On May 9, 2024, Craig-Hallum downgraded its rating on EMKR (Emcore) to "Hold" from the previous "Buy" grade, reflecting a shift in their perspective towards the stock. This decision came at a time when EMKR was trading at $1.41, with Craig-Hallum also revising their price target to $2. This cautious stance seems to be a reaction to the company's recent performance and market conditions. The downgrade and the new price target were reported by TheFly, shedding light on the financial analysis that led to this change in outlook.

The downgrade by Craig-Hallum appears to be closely tied to Emcore's fiscal Q2 2024 earnings report, which revealed a significant 41% drop in the stock price. This decline was a direct response to the company's reported revenue of $19.6 million for the quarter, which not only missed the Wall Street expectations of $23.86 million but also represented a decrease from the $24.25 million reported in the same period the previous year. Such a shortfall in revenue highlights the challenges Emcore is facing, possibly contributing to Craig-Hallum's revised view on the stock.

Despite the disappointing revenue figures, Emcore did report an improvement in its adjusted earnings per share, with a loss of 8 cents. This was better than the anticipated loss of 30 cents per share by analysts and showed significant progress from the $1.30 loss per share in the same quarter last year. This improvement in earnings per share might offer a silver lining, indicating some level of operational efficiency or cost management that could be beneficial in the long term.
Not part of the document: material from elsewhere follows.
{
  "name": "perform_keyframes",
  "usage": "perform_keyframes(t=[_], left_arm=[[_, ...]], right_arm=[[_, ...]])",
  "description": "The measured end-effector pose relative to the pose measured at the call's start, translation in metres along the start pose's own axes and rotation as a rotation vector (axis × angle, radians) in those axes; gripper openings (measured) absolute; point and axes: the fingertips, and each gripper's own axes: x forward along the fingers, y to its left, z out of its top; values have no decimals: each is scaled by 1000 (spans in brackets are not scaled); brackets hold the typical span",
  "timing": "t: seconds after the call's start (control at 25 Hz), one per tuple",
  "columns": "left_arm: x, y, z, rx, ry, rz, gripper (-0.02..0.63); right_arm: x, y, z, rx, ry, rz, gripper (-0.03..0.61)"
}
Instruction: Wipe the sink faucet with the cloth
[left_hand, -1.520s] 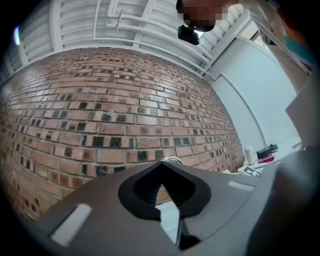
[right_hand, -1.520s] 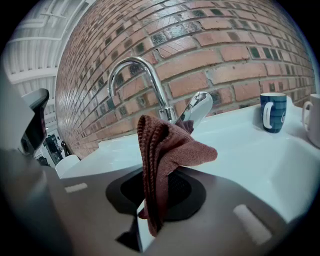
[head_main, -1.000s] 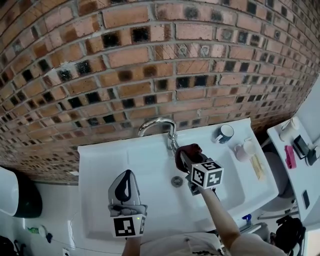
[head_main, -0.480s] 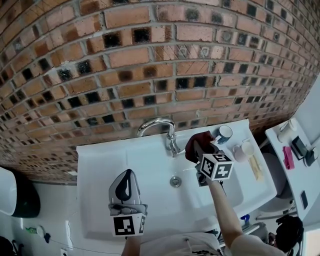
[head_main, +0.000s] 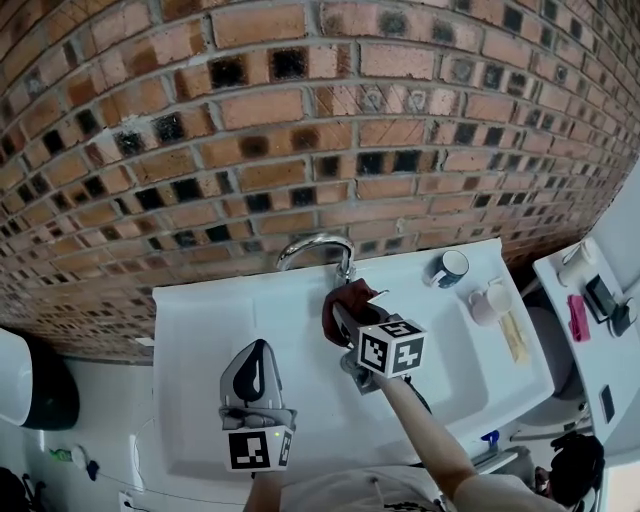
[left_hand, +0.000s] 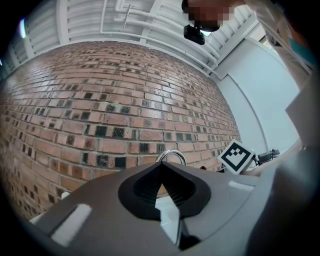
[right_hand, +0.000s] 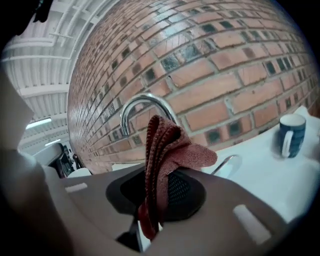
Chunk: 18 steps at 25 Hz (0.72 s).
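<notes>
Clamping a crumpled dark red woven cloth (right_hand: 167, 147) tight in the right gripper (right_hand: 156, 202), holding it just beside the base of the curved chrome faucet (head_main: 314, 245) above the white ceramic sink (head_main: 200, 325). Hovering the left gripper (left_hand: 161, 184) over the basin's left, with 2 jaws pressed together on nothing.

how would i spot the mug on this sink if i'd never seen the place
Find the white sink set against the brick wall, then follow its back ledge to the right of the chrome faucet. The mug stands there, dark blue outside and white inside, unlike the two pale containers beside it.
</notes>
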Motion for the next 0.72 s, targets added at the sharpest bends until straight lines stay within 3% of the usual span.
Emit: perform_keyframes(t=[0.24, 0.4, 0.72], left_arm=[[-3, 17, -10, -14, 27, 44, 0], [-2, 17, -11, -6, 33, 42, 0], [0, 20, -14, -18, 33, 44, 0]], right_arm=[[42, -5, -24, 145, 85, -20, 49], [47, -17, -21, 250, 75, -28, 46], [45, -27, 8, 308, 16, -41, 46]])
Looking ahead, Emcore's Chief Financial Officer, Tom Minichiello, set the revenue expectations for the fiscal third quarter of 2024 to be in the range of $19 million to $21 million. This forecast falls notably below the Wall Street revenue estimate of $26.21 million for the upcoming quarter, potentially signaling continued challenges for the company. Such a conservative forecast could further justify Craig-Hallum's decision to downgrade EMKR to a "Hold" rating, as it reflects uncertainties in Emcore's ability to meet market expectations in the near future.

Currently, EMKR is trading at $1.13, marking a significant decrease of -60.82%. The stock has seen fluctuations between a low of $1.07 and a high of $1.44 during the day. Over the past year, EMKR's price has ranged from $1.07 to $10, with the company's market capitalization standing at approximately $22.93 million. This trading volume and market cap, along with the recent performance metrics, paint a picture of a company facing considerable headwinds, which likely influenced Craig-Hallum's decision to adjust their rating and price target for Emcore.